[PATCH] Introduce the InstrProfReader interface and a text reader
Duncan P. N. Exon Smith
dexonsmith at apple.com
Wed Mar 19 16:06:35 PDT 2014
On Mar 19, 2014, at 3:52 PM, Justin Bogner <mail at justinbogner.com> wrote:
> This patch introduces the ProfileData library without going into details
> about the data format that instrumentation based profiling should use,
> instead just sticking to the naive text format we have now.
>
> This is designed to make readers for multiple formats simple, so that a
> "raw" format for compiler-rt to commit and an efficient format for clang
> to consume is easy.
>
> Eric, would you mind checking the build system changes? It builds with
> both clang and autoconf for me, but I'd appreciate a look over by
> someone who has a clue how our build works.
>
> <TextInstrProfReader.patch>
LGTM, with a couple of fixups.
But I don’t understand our build system either, so you should wait for
someone to check that over.
> diff --git a/include/llvm/ProfileData/InstrProfReader.h b/include/llvm/ProfileData/InstrProfReader.h
> new file mode 100644
> index 0000000..fb09c75
> --- /dev/null
> +++ b/include/llvm/ProfileData/InstrProfReader.h
> @@ -0,0 +1,118 @@
> +//=-- InstrProfReader.h - Instrumented profiling readers ----------*- C++ -*-=//
> +//
> +// The LLVM Compiler Infrastructure
> +//
> +// This file is distributed under the University of Illinois Open Source
> +// License. See LICENSE.TXT for details.
> +//
> +//===----------------------------------------------------------------------===//
> +//
> +// This file contains support for reading profiling data for instrumentation
> +// based PGO and coverage.
> +//
> +//===----------------------------------------------------------------------===//
> +
> +#ifndef LLVM_PROFILEDATA_INSTRPROF_READER_H__
> +#define LLVM_PROFILEDATA_INSTRPROF_READER_H__
> +
> +#include "llvm/ADT/ArrayRef.h"
> +#include "llvm/ProfileData/InstrProf.h"
> +#include "llvm/Support/LineIterator.h"
> +#include "llvm/Support/MemoryBuffer.h"
> +
> +#include <iterator>
> +
> +namespace llvm {
> +
> +class InstrProfReader;
> +
> +/// Profiling information for a single function.
> +struct InstrProfRecord {
> + StringRef Name;
> + uint64_t Hash;
> + ArrayRef<uint64_t> Counts;
> +};
> +
> +/// A file format agnostic iterator over profiling data.
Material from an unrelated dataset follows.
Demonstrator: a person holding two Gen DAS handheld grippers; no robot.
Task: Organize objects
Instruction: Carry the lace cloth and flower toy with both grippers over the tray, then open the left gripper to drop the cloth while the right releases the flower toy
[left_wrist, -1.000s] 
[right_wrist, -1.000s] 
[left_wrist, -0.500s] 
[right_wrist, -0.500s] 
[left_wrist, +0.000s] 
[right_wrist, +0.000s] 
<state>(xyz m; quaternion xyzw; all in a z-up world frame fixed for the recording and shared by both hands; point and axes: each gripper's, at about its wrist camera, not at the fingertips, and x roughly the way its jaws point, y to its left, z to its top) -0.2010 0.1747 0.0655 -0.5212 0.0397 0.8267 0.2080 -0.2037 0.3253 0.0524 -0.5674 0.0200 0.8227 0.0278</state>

> +class InstrProfIterator : public std::iterator<std::input_iterator_tag,
> + InstrProfRecord> {
> + InstrProfReader *Reader;
> + InstrProfRecord Record;
> +
> + void Increment();
> +public:
> + InstrProfIterator() : Reader(nullptr) {}
> + InstrProfIterator(InstrProfReader *Reader) : Reader(Reader) { Increment(); }
> +
> + InstrProfIterator &operator++() { Increment(); return *this; }
> + bool operator==(const InstrProfIterator &RHS) { return Reader == RHS.Reader; }
> + bool operator!=(const InstrProfIterator &RHS) { return Reader != RHS.Reader; }
> + InstrProfRecord &operator*() { return Record; }
> + InstrProfRecord *operator->() { return &Record; }
> +};
> +
> +/// Base class and interface for reading profiling data of any known instrprof
> +/// format. Provides an iterator over InstrProfRecords.
> +class InstrProfReader {
> + error_code LastError;
> +public:
> + InstrProfReader() : LastError(instrprof_error::success) {}
> + virtual ~InstrProfReader() {}
> +
> + /// Read a single record.
> + virtual error_code readNextRecord(InstrProfRecord &Record) = 0;
> + /// Iterator over profile data.
> + virtual InstrProfIterator begin() { return InstrProfIterator(this); }
> + virtual InstrProfIterator end() { return InstrProfIterator(); }
Do these need to be virtual?
> +
> + /// Set the current error_code and return same.
> + error_code error(error_code EC) {
> + LastError = EC;
> + return EC;
> + }
> + /// Clear the current error code and return a successful one.
> + error_code success() { return error(instrprof_error::success); }
> +
> + /// Return true if the reader has finished reading the profile data.
> + bool isEOF() { return LastError == instrprof_error::eof; }
> + /// Return true if the reader encountered an error reading profiling data.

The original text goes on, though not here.